(EXERCISE INPUT)

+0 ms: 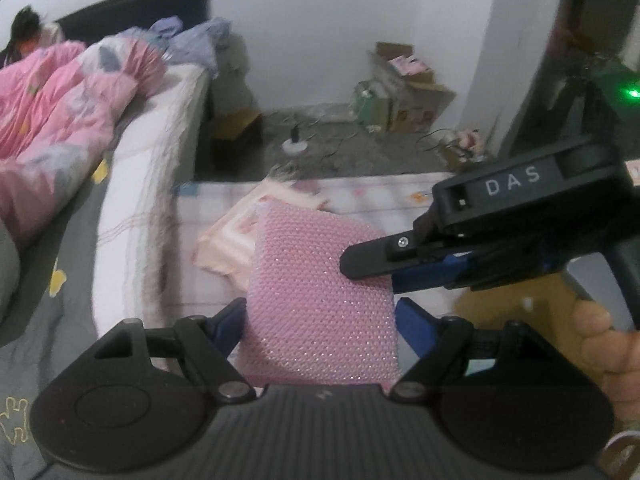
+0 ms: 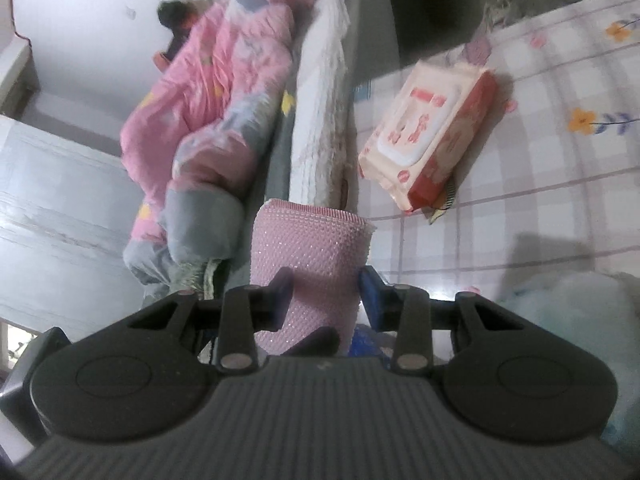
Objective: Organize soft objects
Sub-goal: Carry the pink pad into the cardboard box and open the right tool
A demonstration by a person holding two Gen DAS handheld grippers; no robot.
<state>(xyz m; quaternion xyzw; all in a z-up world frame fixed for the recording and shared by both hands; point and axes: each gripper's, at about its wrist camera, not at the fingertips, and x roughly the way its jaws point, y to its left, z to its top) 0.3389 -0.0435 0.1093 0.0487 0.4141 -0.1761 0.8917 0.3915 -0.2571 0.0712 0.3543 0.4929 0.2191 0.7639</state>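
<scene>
A pink knobbly soft pad (image 1: 320, 280) hangs in the air between both grippers. My left gripper (image 1: 320, 316) has its blue pads pressed on the pad's two sides, near its lower end. My right gripper (image 1: 370, 278) reaches in from the right and pinches the pad's right edge between its fingers. In the right wrist view the same pad (image 2: 308, 248) stands up between the right gripper's (image 2: 326, 284) blue pads, gripped. A pack of wet wipes (image 2: 428, 132) lies on the checked flowered cloth (image 2: 560, 160) below; it also shows behind the pad (image 1: 228, 240).
A bed with a pink quilt (image 1: 60, 92) and a white mattress edge (image 1: 132, 208) runs along the left, with a person's head (image 1: 24, 24) at its far end. A hand (image 1: 600, 340) holds the right gripper. Cardboard boxes (image 1: 408, 92) stand on the floor. Pale blue fluff (image 2: 580, 304) lies near right.
</scene>
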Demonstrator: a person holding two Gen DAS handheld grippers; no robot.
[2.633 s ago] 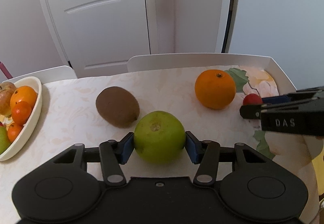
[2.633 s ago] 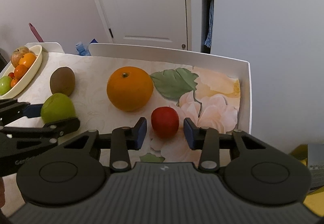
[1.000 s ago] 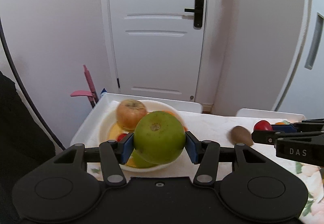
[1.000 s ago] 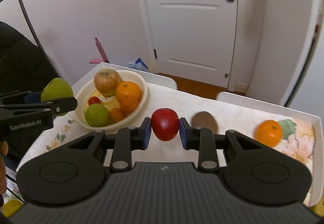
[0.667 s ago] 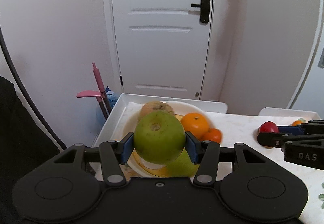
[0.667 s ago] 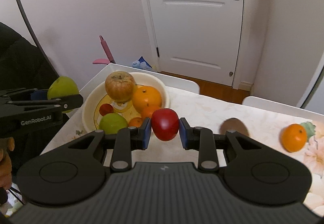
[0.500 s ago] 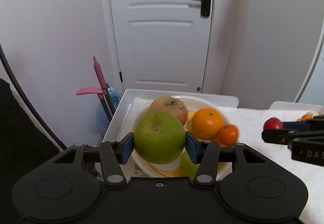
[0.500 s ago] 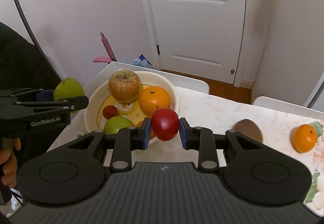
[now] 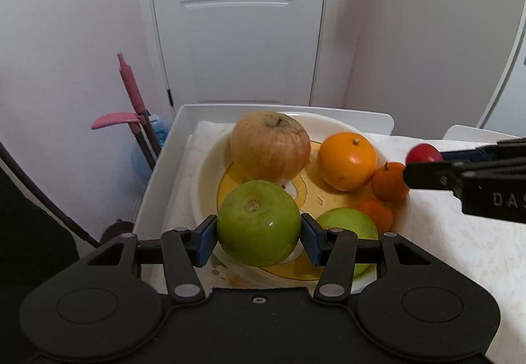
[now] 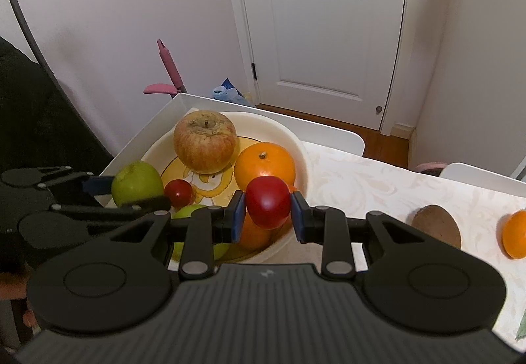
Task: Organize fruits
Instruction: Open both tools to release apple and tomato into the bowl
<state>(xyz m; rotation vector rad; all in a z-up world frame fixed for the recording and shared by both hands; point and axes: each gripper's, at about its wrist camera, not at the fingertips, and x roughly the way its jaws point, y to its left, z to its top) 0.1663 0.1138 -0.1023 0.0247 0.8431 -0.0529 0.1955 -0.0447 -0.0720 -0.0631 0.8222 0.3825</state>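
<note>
- Fruits are being gathered into the bowl (image 9: 210, 163), and both hands are now bringing one each over it; a couple of seconds back the same two pieces were being picked off the table at its far right end.
- Left gripper (image 9: 259, 237) is clamping the green apple (image 9: 259, 223) between its blue pads, and it has swung from open table to a spot just above the bowl's near-left part.
- Ahead of that gripper, the big russet apple (image 9: 270, 142) is sitting at the back of the bowl; to its right the orange (image 9: 348, 160) and two mandarins (image 9: 389, 181) are crowding the right rim, with a second green apple (image 9: 358, 226) just beyond the right finger.
- Right gripper (image 10: 268, 216) is squeezing the red fruit (image 10: 268, 206) and is hanging over the bowl's right edge, directly above the mandarins.
- To the right of that gripper, a kiwi (image 10: 437, 229) and another orange (image 10: 514, 234) are lying on the cloth, well apart from the bowl.
- Judging by this, both carries are nearly finished and the release is the step in hand; the bare patch in the bowl's middle looks like the safest place for the green apple, since the red fruit could roll off the heaped mandarins and over the rim.
- Two loose pieces are remaining after these, so the job is perhaps two-thirds done.
</note>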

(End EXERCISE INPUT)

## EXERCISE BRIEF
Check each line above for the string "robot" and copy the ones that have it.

## EXERCISE RESULT
A demonstration by a person holding two Gen DAS handheld grippers; no robot.
Demonstrator: a person holding two Gen DAS handheld grippers; no robot.

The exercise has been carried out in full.